- _WORK ORDER_
Write out the full listing again. Make no alterations.

▬▬▬▬▬▬▬▬▬▬

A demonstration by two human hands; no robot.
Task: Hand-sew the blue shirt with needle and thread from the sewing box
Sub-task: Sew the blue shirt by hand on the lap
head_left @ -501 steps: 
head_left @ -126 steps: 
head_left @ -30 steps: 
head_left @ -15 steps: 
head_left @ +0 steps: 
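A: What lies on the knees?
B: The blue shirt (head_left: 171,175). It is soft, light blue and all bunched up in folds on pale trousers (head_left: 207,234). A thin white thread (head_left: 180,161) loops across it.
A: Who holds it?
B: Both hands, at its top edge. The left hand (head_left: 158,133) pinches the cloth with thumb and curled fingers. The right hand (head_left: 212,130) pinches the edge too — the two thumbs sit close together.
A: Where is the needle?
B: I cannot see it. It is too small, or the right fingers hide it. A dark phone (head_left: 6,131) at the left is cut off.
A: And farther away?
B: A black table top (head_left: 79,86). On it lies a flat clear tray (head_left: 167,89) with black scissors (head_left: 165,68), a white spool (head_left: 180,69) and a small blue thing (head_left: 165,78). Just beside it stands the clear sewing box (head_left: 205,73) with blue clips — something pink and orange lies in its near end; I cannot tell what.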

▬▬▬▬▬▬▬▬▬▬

- _ANSWER BOX_
A demonstration by two human hands; no robot.
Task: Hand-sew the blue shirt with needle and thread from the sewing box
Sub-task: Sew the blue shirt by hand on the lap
head_left @ -501 steps: 
head_left @ -126 steps: 
head_left @ -30 steps: 
head_left @ -15 steps: 
head_left @ +0 steps: 
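A: What lies on the knees?
B: The blue shirt (head_left: 171,175). It is soft, light blue and all bunched up in folds on pale trousers (head_left: 207,234). A thin white thread (head_left: 180,161) loops across it.
A: Who holds it?
B: Both hands, at its top edge. The left hand (head_left: 158,133) pinches the cloth with thumb and curled fingers. The right hand (head_left: 212,130) pinches the edge too — the two thumbs sit close together.
A: Where is the needle?
B: I cannot see it. It is too small, or the right fingers hide it. A dark phone (head_left: 6,131) at the left is cut off.
A: And farther away?
B: A black table top (head_left: 79,86). On it lies a flat clear tray (head_left: 167,89) with black scissors (head_left: 165,68), a white spool (head_left: 180,69) and a small blue thing (head_left: 165,78). Just beside it stands the clear sewing box (head_left: 205,73) with blue clips — something pink and orange lies in its near end; I cannot tell what.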

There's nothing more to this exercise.